Joffrey Lupul became the topic of discussion here when I noted in the last gameday recap that newcomer Maxim Lapierre found three more minutes of ice time than Anaheim's third-highest salaried forward. While some may have seen my observation as some throwaway comment, the topic of Lupul's ice time and rotation was the article of choice for Ducks.com's Matt Vevoda and the OCR's Curtis Zupke last night.
The articles explain Lupul getting the short end of the Carlyle shuffle as an issue of chemistry. And that's not too far off from what happened last year, when chemistry issues with Lupul and Selanne forced Joffrey up and down the lineup. Still, he received an adequate shot at the Top Six last year, playing a quarter of his limited shifts with Perry and Getzlaf and another quarter with Koivu and Selanne. That's a far cry from the revolving door (rarely matching him with two top six forwards) that he's experienced this year.

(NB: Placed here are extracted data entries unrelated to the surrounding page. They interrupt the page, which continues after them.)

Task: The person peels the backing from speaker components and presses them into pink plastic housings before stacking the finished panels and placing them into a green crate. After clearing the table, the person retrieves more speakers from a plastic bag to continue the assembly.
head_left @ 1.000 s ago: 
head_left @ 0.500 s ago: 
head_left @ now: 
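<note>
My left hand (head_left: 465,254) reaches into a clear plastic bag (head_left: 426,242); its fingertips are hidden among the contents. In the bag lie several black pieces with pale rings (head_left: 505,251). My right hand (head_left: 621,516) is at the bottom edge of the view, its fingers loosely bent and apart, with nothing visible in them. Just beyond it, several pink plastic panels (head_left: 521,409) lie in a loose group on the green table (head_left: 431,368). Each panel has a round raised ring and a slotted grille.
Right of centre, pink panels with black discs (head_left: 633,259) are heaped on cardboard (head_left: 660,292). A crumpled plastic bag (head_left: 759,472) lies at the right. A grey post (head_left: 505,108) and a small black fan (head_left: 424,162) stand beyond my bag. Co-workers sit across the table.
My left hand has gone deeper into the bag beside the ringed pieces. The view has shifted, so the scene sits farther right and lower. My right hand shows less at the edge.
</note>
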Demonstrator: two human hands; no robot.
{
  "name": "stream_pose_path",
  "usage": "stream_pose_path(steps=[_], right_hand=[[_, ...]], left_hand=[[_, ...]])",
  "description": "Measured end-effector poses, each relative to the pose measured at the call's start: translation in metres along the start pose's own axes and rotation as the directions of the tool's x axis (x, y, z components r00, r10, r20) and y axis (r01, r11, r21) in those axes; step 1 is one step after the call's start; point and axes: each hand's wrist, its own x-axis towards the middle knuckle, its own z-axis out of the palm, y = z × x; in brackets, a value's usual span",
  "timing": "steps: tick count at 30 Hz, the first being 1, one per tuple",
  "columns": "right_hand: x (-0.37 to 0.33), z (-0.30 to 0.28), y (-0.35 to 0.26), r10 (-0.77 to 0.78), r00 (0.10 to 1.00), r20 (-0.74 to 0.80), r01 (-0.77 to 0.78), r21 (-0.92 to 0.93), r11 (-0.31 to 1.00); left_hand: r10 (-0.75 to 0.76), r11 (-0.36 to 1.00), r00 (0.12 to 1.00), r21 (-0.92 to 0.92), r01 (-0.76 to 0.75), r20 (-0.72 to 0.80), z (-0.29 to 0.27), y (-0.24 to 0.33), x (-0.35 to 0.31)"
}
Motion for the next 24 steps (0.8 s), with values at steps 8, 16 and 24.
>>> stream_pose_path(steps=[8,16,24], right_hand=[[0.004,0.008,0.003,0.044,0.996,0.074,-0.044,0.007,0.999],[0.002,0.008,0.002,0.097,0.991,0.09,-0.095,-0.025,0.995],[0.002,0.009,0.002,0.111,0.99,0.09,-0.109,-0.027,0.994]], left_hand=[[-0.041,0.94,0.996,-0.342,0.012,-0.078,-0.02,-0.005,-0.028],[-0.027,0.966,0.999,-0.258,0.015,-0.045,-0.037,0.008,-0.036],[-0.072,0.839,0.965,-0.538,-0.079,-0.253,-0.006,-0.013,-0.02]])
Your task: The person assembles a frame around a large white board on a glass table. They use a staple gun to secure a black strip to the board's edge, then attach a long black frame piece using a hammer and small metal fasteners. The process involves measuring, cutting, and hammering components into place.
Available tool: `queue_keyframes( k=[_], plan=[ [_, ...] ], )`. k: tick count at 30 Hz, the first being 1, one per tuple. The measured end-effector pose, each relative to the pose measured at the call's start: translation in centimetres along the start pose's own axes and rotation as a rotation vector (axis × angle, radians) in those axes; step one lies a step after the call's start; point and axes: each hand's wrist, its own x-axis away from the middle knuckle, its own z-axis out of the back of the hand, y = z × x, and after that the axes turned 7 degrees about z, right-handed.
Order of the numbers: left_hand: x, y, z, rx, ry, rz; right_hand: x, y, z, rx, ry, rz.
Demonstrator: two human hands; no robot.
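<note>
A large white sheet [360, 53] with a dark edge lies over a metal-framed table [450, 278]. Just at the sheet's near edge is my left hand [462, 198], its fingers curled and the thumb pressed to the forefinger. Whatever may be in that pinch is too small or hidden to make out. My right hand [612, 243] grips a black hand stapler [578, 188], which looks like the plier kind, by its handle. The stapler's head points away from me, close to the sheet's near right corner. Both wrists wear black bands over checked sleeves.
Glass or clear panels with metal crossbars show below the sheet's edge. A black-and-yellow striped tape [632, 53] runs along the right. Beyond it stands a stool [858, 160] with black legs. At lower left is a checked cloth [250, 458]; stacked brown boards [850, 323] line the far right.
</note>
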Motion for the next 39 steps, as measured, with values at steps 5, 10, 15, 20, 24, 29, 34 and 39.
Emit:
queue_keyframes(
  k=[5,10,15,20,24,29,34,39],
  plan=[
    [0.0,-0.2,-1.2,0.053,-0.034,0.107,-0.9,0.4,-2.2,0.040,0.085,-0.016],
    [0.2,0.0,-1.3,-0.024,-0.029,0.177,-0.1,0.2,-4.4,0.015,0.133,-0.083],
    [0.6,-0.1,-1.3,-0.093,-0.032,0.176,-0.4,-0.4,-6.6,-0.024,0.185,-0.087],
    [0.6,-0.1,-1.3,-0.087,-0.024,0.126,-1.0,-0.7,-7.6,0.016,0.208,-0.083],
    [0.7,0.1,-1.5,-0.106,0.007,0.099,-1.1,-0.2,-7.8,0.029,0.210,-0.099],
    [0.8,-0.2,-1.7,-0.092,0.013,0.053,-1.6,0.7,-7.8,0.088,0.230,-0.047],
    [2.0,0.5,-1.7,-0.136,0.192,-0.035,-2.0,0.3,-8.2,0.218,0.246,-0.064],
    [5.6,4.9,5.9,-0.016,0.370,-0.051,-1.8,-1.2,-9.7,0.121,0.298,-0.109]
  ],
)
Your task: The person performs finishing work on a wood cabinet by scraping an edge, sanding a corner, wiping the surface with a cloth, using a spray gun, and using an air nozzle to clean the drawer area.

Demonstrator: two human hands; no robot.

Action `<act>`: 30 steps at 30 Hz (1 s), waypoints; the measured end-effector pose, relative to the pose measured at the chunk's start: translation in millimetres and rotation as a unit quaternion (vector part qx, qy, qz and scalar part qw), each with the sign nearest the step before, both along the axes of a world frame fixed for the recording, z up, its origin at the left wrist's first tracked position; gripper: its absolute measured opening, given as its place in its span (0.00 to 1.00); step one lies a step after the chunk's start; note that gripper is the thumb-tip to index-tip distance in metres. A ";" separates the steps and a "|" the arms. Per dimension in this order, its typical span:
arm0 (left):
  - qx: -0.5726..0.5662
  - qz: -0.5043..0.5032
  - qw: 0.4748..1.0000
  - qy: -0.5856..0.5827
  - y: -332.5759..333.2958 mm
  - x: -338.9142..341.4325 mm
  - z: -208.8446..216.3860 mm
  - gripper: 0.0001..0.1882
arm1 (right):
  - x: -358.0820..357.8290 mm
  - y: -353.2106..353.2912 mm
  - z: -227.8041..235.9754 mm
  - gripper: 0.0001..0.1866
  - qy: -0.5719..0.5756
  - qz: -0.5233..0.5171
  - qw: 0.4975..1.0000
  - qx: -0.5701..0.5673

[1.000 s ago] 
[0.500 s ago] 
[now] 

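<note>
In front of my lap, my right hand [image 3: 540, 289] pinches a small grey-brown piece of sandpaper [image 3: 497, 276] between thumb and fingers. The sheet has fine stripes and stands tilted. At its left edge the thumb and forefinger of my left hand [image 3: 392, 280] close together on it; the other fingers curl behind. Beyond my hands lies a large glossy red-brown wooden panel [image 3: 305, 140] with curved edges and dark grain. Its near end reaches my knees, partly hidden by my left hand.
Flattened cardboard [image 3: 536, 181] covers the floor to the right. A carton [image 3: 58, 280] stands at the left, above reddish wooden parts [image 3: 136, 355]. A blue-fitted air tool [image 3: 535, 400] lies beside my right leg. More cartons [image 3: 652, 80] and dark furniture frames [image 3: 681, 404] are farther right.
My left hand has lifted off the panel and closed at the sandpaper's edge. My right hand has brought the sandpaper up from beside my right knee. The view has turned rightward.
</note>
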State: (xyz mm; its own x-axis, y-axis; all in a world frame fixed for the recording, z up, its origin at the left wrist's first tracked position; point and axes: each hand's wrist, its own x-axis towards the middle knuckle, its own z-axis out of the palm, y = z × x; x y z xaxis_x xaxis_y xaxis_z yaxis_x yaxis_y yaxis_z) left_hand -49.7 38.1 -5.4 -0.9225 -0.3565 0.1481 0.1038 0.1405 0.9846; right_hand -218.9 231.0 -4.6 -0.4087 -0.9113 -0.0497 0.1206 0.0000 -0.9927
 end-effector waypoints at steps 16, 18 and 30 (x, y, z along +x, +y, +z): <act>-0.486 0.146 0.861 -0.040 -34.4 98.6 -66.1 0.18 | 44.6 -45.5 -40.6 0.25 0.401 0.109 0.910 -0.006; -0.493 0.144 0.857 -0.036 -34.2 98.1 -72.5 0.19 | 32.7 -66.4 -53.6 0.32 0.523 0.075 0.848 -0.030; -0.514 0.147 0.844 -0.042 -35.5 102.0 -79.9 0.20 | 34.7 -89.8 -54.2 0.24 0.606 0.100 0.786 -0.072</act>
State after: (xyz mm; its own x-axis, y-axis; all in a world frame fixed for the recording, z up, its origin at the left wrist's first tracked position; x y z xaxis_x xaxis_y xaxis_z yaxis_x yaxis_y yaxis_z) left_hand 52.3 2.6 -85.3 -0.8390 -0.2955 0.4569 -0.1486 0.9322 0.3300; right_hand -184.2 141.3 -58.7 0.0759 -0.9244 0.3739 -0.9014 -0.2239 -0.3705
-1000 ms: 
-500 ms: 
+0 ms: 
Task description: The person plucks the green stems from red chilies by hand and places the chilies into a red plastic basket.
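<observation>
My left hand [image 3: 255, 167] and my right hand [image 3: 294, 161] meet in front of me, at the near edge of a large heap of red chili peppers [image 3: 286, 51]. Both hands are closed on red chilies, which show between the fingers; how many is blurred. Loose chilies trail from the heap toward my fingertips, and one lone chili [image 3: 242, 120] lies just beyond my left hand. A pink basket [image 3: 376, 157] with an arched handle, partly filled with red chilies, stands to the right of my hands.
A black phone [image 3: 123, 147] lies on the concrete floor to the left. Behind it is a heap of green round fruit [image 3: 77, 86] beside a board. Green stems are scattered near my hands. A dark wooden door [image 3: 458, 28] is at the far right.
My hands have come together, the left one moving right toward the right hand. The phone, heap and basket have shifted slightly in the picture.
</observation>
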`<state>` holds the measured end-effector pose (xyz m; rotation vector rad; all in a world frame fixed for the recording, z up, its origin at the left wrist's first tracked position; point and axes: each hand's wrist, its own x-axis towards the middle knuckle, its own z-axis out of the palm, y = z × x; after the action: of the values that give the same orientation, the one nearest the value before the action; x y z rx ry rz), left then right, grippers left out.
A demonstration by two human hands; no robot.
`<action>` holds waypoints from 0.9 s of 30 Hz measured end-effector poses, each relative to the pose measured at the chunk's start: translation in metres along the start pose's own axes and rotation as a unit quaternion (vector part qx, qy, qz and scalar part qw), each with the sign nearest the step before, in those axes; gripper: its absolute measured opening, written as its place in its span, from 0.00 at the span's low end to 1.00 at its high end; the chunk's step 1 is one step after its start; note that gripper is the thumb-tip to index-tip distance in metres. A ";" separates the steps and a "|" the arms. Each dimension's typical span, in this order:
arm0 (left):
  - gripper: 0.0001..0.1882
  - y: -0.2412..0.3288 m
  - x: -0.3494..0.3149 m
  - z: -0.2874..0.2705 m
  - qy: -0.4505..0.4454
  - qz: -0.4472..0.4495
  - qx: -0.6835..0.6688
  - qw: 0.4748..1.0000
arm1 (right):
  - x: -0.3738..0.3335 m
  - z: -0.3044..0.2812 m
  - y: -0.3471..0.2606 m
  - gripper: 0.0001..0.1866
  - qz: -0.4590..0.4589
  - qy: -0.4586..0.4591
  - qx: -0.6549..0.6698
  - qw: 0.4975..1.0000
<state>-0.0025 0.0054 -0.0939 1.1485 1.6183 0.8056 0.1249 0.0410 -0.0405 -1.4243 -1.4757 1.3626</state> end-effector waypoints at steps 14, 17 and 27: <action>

Robby you could argue that Lupul isn't playing well. And surely, somewhere beyond his three goals and three assists (versus Bobby Ryan's one goal and one assist) in limited ice time while bouncing around the lineup and never being sure of his linemates in the last ten games, one can find proof of that...uh...somewhere. But even if one were to unequivocally say Lupul isn't playing well, that says very little about why he hasn't received the shot he received last year or that other players have received this year.
It's not as though Lupul's current ice time is explained by his current performance. He wasn't receiving 20 minutes a game before he messed it up and they demoted him to 12. He started at 12, has been fairly productive in that role, but somehow hasn't earned the same right of a Jason Blake, who was insinuated into the top six as a multi-million dollar salary vet until a magnificent blunder got him scratched. Lupul went to Syracuse talking about getting back his stamina so he could jump right into the Anaheim lineup, thus intimating that his gameplan was to be the same 4.25M player that Carlyle was determined to utilize as a Top Six forward last year. That just hasn't been the case.
There are functional explanations (chemistry) and seemingly functional but false explanations (merit), but the truth is that while the trigger finger for the Carlyle Shuffle has gotten itchier this year, it's unclear why Lupul is different from a myriad of forwards who are presumed Top Six players in Carlyle's depth chart, including Jason Blake and last year's iteration of Lupul. One would expect that 15 games into his return, with 7 points to show for it, articles about Joffrey Lupul accepting a 12 minute third line role would be premature. But there they are, far ahead of schedule. Lupul, who spent much of last season being penciled into and perhaps, at times, forced into the Top Six has managed to play his way out of it in his first 15 games. And I totally missed it.